What Interviewer Expects
- Propose the greedy O(n) "farthest reachable" approach, not just O(n²) DP
- Justify why greedy works (monotonic reachability — no benefit to revisiting)
- Correctly handle the edge case of a single-element array (trivially true)
- Connect to the Jump Game II variant (minimum jumps) when asked as a follow-up
Common Mistakes
- Defaulting to O(n²) DP (canReach[i] checked against every prior index) without mentioning the greedy optimization
- Forgetting to check i > farthest as an early-exit unreachable condition
- Confusing "jump game" (can you reach the end) with "jump game II" (minimum jumps to the end)
- Not short-circuiting once farthest already covers the last index
Best Answer (HR Friendly)
“The jump game asks whether you can reach the last index of an array, where each number tells you the farthest you can jump from that position.
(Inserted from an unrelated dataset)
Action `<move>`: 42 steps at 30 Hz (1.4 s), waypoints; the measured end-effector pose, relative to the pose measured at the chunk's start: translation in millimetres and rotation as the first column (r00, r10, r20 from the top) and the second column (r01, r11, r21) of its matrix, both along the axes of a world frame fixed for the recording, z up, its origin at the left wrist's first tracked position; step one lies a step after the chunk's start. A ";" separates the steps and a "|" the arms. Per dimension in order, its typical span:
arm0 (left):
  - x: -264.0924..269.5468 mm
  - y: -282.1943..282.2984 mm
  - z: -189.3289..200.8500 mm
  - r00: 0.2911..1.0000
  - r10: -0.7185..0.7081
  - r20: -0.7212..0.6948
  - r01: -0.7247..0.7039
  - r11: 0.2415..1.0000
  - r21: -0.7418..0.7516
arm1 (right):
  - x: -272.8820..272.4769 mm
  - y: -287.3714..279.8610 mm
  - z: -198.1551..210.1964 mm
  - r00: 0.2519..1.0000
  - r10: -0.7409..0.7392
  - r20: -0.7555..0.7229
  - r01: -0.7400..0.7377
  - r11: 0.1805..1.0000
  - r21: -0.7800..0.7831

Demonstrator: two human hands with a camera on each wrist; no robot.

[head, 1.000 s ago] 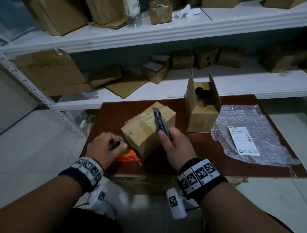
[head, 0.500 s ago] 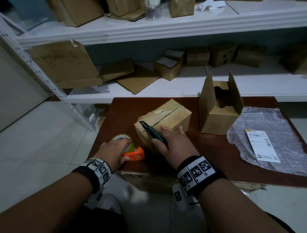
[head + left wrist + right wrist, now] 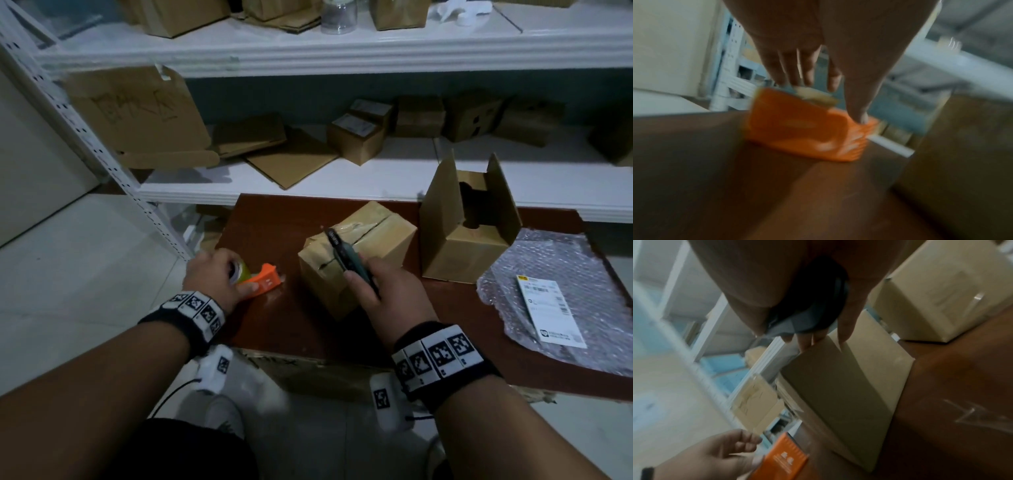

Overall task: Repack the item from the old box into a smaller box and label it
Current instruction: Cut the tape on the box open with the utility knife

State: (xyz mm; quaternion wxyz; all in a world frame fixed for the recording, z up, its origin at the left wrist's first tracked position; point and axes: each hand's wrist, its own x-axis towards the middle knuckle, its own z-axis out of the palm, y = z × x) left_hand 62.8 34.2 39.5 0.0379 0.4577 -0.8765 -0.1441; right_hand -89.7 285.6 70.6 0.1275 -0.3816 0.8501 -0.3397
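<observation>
Fingers (image 3: 356,277) of the right hand (image 3: 394,298) are curled round a dark cutter (image 3: 346,255), whose tip lies across the near top edge of the taped box (image 3: 359,253) in the middle of the brown table (image 3: 274,219). That box is closed, its tape wrinkled over the top seam, so whatever is inside is hidden. Nothing else steadies it: the left hand (image 3: 214,277) is off to its left, gripping an orange tape dispenser (image 3: 262,282) that sits on the table. The main risk, as I judge it, is the box skidding or tipping under the cutter's push, sending the tip off the seam or toward the holding fingers; pressing too deep could also nick the contents. Whether the blade is out cannot be told. To the right stands a smaller box (image 3: 469,240) with flaps up, close enough to be knocked. Beyond it lie bubble wrap (image 3: 555,260) and a label (image 3: 548,311) resting loose on it, which a stray sleeve could sweep off.
</observation>
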 end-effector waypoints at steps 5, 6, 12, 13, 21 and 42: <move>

I solve it greedily by walking through the array once and tracking the farthest index reachable so far — if I ever land on an index beyond that frontier the answer is no, and if the frontier ever reaches the end the answer is yes, all in linear time.”
Code Example
def can_jump(nums: list[int]) -> bool:
farthest = 0
for i, jump in enumerate(nums):
if i > farthest:
return False
farthest = max(farthest, i + jump)
if farthest >= len(nums) - 1:
return True
return True
# can_jump([2, 3, 1, 1, 4]) -> True
# can_jump([3, 2, 1, 0, 4]) -> FalseFollow-up Questions
- How would you solve Jump Game II, which asks for the minimum number of jumps to reach the end?
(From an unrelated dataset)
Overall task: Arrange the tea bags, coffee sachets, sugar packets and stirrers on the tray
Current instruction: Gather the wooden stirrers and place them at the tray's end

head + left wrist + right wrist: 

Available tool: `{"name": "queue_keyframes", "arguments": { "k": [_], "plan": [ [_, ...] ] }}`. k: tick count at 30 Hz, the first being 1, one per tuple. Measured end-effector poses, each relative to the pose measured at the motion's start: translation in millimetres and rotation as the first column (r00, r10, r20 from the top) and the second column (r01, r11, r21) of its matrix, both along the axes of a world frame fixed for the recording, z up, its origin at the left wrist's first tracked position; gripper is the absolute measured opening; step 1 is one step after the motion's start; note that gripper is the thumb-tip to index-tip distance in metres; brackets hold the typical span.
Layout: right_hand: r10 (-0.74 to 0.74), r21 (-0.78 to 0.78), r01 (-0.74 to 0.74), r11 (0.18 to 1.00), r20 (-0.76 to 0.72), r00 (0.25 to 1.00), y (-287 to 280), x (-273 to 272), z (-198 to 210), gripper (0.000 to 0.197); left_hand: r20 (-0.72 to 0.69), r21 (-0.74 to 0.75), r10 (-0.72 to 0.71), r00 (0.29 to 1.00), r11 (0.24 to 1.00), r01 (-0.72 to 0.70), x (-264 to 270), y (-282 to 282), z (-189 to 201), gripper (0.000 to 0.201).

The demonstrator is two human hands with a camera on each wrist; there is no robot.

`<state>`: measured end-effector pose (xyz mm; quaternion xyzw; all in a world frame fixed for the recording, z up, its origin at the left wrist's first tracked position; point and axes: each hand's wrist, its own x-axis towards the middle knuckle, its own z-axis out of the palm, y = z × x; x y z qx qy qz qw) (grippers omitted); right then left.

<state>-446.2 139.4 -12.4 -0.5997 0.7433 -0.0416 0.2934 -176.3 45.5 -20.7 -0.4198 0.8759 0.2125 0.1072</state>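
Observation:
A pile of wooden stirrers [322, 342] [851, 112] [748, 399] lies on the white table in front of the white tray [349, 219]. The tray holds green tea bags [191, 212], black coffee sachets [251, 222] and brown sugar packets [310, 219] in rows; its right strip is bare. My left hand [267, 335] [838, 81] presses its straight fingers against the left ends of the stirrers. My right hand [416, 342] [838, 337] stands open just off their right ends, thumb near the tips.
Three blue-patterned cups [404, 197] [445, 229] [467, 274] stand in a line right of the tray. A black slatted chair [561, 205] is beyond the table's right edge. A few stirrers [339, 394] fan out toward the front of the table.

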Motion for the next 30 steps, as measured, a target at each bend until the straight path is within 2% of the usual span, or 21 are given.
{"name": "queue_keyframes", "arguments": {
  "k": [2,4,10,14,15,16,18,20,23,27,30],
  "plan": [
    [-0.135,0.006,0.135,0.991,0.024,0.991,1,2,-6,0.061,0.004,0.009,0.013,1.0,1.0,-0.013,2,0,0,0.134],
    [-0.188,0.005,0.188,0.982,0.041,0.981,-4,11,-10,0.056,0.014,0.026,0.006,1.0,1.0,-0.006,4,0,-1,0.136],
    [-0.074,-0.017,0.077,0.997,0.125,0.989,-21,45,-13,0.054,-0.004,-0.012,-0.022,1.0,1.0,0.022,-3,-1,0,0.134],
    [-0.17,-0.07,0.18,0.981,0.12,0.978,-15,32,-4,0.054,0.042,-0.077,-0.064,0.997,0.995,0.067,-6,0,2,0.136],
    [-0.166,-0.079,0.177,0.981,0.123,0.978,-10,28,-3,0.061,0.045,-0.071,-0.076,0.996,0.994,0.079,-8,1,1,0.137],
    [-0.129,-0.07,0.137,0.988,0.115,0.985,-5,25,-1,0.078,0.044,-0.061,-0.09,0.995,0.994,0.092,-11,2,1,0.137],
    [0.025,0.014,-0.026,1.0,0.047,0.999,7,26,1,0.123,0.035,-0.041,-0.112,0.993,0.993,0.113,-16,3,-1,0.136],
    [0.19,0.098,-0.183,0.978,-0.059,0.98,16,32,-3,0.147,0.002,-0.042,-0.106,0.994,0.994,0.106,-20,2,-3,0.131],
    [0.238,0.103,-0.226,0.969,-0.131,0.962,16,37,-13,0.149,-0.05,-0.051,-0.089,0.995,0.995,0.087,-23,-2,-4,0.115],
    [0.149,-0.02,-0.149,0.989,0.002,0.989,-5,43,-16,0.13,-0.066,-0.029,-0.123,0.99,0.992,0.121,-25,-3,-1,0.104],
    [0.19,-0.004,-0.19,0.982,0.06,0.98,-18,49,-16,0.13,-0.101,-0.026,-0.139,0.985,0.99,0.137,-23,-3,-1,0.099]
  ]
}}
- How would you modify this to also return one valid sequence of jump indices?
- What is the time complexity of a brute-force DP approach, and why is greedy better here?
- How would you handle an array where some values are zero, creating potential dead ends?
MCQ Practice
1. What does the "farthest" variable represent in the greedy jump game solution?
It tracks the best frontier achievable from any position scanned up to the current one, which is the key greedy invariant.
2. What condition immediately proves the array is unreachable from the current index?
If the current index exceeds the farthest reachable point established so far, no prior jump can get you here, so the end is unreachable.
3. Why does the greedy approach give the correct answer for the jump game?
Once an index is reachable, it never needs to be reconsidered, so maintaining just the farthest frontier captures all necessary information.
Flash Cards
What is the optimal time complexity for the jump game problem? — O(n), using a single greedy pass tracking the farthest reachable index.
What triggers an early "false" return in the greedy jump game solution? — When the current index i exceeds the tracked farthest reachable index.
What is Jump Game II? — A follow-up variant asking for the minimum number of jumps needed to reach the last index.
Why is greedy correct for the jump game instead of full DP? — Reachability is monotonic — once reachable, an index need never be reconsidered, so tracking one frontier suffices.